=== Section Start ===

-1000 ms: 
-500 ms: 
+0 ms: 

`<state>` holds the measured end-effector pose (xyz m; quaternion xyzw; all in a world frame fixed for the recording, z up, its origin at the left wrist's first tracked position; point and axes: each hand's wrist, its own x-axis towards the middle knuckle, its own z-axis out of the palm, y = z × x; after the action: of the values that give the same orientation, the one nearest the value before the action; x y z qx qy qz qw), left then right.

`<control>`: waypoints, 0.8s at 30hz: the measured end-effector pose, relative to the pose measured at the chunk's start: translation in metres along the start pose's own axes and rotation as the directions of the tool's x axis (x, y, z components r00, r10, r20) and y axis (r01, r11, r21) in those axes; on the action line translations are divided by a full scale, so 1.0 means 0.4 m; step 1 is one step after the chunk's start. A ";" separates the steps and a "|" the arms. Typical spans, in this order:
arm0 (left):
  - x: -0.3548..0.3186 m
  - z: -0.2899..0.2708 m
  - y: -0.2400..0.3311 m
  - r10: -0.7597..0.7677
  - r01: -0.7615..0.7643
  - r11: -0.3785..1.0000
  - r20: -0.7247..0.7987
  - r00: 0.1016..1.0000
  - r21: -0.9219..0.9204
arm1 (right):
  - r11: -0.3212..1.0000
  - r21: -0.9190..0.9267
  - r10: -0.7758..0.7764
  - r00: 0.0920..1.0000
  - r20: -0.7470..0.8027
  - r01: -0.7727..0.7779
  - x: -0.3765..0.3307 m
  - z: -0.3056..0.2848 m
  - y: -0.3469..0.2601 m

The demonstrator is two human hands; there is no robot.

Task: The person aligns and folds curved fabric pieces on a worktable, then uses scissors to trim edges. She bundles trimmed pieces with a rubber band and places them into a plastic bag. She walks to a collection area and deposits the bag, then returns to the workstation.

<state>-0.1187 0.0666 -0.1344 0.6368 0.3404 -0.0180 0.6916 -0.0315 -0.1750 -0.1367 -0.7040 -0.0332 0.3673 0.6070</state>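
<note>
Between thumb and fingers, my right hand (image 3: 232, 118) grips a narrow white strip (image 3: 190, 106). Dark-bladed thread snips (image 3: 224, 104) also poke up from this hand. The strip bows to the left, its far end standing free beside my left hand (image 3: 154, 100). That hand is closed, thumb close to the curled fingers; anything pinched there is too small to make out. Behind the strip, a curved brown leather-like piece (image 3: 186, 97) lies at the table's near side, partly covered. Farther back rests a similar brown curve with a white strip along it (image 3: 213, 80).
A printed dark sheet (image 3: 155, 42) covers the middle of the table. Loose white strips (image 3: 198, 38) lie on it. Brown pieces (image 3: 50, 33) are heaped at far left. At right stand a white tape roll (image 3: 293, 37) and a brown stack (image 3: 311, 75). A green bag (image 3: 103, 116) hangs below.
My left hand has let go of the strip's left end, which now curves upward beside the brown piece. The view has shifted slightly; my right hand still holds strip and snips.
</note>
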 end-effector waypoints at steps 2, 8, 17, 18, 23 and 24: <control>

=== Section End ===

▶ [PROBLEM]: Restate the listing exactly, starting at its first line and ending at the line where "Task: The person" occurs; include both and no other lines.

▶ [SOLUTION FOR THIS PROBLEM]:
-1000 ms: 
-500 ms: 
+0 ms: 

`<state>` holds the measured end-effector pose (xyz m; quaternion xyzw; all in a world frame fixed for the recording, z up, its origin at the left wrist's first tracked position; point and axes: each hand's wrist, its own x-axis towards the middle knuckle, its own z-axis out of the palm, y = z × x; after the action: of the values that give the same orientation, the one nearest the value before the action; x y z qx qy qz qw), left then right.

`<control>`: waypoints, 0.8s at 30hz: the measured end-effector pose, relative to the pose measured at the chunk's start: translation in metres along the start pose's own axes and rotation as the directions of the tool's x axis (x, y, z components r00, r10, r20) and y axis (r01, r11, r21) in those axes; on the action line translations are divided by a full scale, so 1.0 means 0.4 m; step 1 is one step after the chunk's start. A ";" separates the steps and a "|" the arms. Typical spans, in this order:
arm0 (left):
  - x: -0.3548..0.3186 m
  - z: -0.2899..0.2708 m
  - y: -0.2400..0.3311 m
  - r10: -0.7597..0.7677
  - r01: -0.7615..0.7643
  - r11: -0.3785..1.0000
  - r20: -0.7247..0.7987
  - r00: 0.1016..1.0000
  - r21: -0.9219..0.9204
arm1 (right):
  - r11: -0.3212..1.0000
  - r21: -0.9190..0.9267
  - r10: -0.7758..0.7764
  - r00: 0.0920..1.0000
  - r20: -0.7470..0.8027
  - r01: -0.7727..0.7779
  - x: -0.3765..0.3307 m
  - z: -0.3056..0.2848 m
  - y: -0.3469..0.2601 m

The demonstrator is two human hands; there is no robot.

Task: The person aligns and folds curved fabric pieces on a worktable, then uses scissors to trim edges. She bundles trimmed pieces with a rubber band and places them into a plastic bag. She walks to a collection area and deposits the bag, then returns to the workstation.

The exercise has been answered, and the work is done.